King_soa is a project mainly written in Ruby, based on the MIT license.
SOA for your apps - call methods in your cloud
= KingSoa
KingSoa orchestrates a SOA landscape, by knowing where services live and how to call them. It exposes service calls as ruby methods (KingSoa.my_method) which are transfered into http rpc or local method calls. KingSoa lives on the sender and receiver side.
== Why?
While your app is growing you stuff more and more in it, unrelated to its core business intelligence. You'll end up with an monolythic clumsy piece, getting harder to handle every day.
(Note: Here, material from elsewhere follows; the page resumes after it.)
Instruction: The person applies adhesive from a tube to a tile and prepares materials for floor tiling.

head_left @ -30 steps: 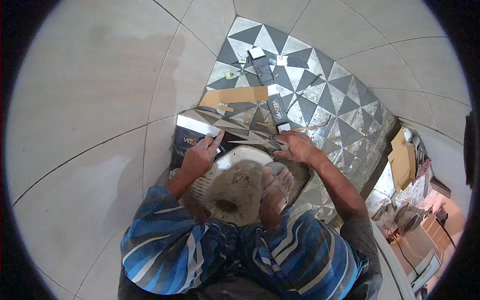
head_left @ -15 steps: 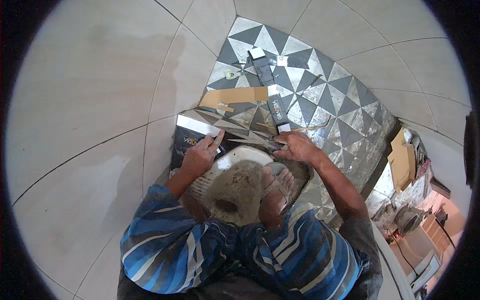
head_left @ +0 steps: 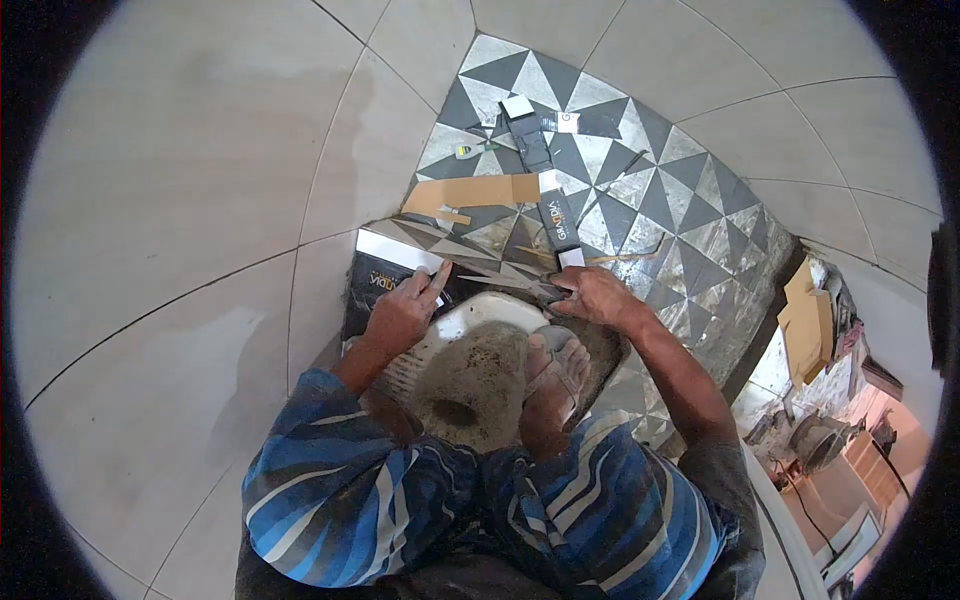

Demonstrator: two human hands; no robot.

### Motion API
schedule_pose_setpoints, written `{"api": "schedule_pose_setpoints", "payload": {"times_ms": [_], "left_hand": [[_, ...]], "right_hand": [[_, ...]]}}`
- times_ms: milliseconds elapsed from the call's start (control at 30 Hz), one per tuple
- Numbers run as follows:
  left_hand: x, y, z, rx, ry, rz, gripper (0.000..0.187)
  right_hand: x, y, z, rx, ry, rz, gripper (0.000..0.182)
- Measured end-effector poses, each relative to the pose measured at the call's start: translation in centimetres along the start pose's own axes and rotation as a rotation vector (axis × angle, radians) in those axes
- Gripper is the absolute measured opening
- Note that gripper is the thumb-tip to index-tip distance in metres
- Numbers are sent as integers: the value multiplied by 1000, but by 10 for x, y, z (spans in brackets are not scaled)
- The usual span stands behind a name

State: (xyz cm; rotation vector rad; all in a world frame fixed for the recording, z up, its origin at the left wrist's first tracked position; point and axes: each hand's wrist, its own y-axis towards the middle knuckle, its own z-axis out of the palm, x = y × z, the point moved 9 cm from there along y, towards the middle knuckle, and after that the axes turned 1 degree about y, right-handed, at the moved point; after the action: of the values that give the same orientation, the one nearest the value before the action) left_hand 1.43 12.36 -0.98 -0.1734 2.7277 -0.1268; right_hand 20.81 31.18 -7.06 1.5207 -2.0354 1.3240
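My right hand [head_left: 593,296] grips the dark handle of a pair of large scissors [head_left: 510,283], whose thin blades point left over the patterned floor. My left hand [head_left: 405,310] presses down on a dark printed cardboard box [head_left: 372,280] with a pale strip along its top, index finger stretched toward the blades. Both hands sit at the far rim of a white squat toilet pan [head_left: 470,312] smeared with grey mortar. My sandalled foot [head_left: 553,372] rests on the pan's right side.
Grey and white triangle tiles [head_left: 640,190] cover the floor ahead; plain beige tiles [head_left: 170,200] lie to the left. A brown cardboard piece [head_left: 470,192], dark box strips [head_left: 545,170] and a small scraper [head_left: 470,150] lie on the patterned tiles. A doorway with clutter opens at right [head_left: 820,330].
The scissors and my right hand have shifted slightly up and left toward the box. My left hand stays pressed on the cardboard with its index finger a little more raised.
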Motion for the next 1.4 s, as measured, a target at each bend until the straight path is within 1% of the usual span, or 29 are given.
{"api": "schedule_pose_setpoints", "payload": {"times_ms": [100,167,300,367,500,567,667,800,867,967,1100,1167,1200,1267,1300,1367,1400], "left_hand": [[2,-1,4,13,-2,5,67],[1,0,2,-10,13,6,66],[-1,0,-1,12,9,-5,66],[-2,3,-5,-2,-50,-6,65],[1,0,1,22,-14,-23,65],[4,-1,6,93,-51,-71,75],[6,-2,10,111,-32,-64,76],[5,1,7,131,-24,-81,78],[2,6,-1,52,-43,-25,74],[0,12,-4,53,-23,-24,77],[2,21,-3,87,63,-13,75],[9,25,3,118,0,-85,61],[10,26,5,118,1,-81,61],[11,30,-3,-22,-164,-59,42],[9,33,-9,-19,-163,-53,42],[9,37,-26,-19,-244,-112,30],[13,39,-24,-16,-246,-108,30]], "right_hand": [[-5,1,6,12,15,3,55],[-5,1,5,-42,4,-53,53],[-1,1,2,-43,22,-57,52],[-12,2,12,27,27,20,53],[-8,0,8,20,16,48,56],[-12,-2,4,-34,63,59,62],[-7,-10,-13,-77,81,81,65],[-4,-11,-19,-1,46,79,66],[-16,-14,-12,60,57,140,63],[-23,-20,-14,54,111,206,61],[-20,-26,-21,39,76,173,62],[-18,-30,-20,87,112,216,64],[-15,-31,-22,84,112,218,64],[-13,-34,-23,93,102,232,67],[-13,-37,-21,88,105,235,67],[-3,-39,-31,-83,104,88,62],[-1,-40,-31,-85,106,93,62]]}}
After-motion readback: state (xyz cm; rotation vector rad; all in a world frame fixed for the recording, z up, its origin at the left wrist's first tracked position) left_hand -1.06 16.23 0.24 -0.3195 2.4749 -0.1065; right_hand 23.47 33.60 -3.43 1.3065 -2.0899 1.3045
Just think of: scalability, testing, deployment, ..
To keep it clean a division of responsibilities, and with it a separation into smaller parts, is needed. But now you've got a communication problem, because each part needs to know about the others. This is where KingSoa enters the stage.
== Install
gem install king_soa
=== Gem Dependencies
== Usage
Take your time and READ the code, its only three files with combined 180 lines of code and lots of documentation. The tests with a high coverage serve as another great source of information.
Simply put: RTFC(Read The Fucking Code) and RTFT
=== The Service Registry
The service registry(KingSoa::Registry) is keeping track of available services and behaves more or less like an array. Be aware that KingSoa::Registry is a singleton, so that the rack middleware and your app are seeing the same.
=== A Service
A service(KingSoa::Service) has a name and two settings(queue or url) defining how it is being called. The actual service class can be located local, remote(http) or somewhere in a worker when beeing queued. The service call is received by a self.perform method of a class named like the CamelCased service.name. It is up to you define service arguments or define and use return values.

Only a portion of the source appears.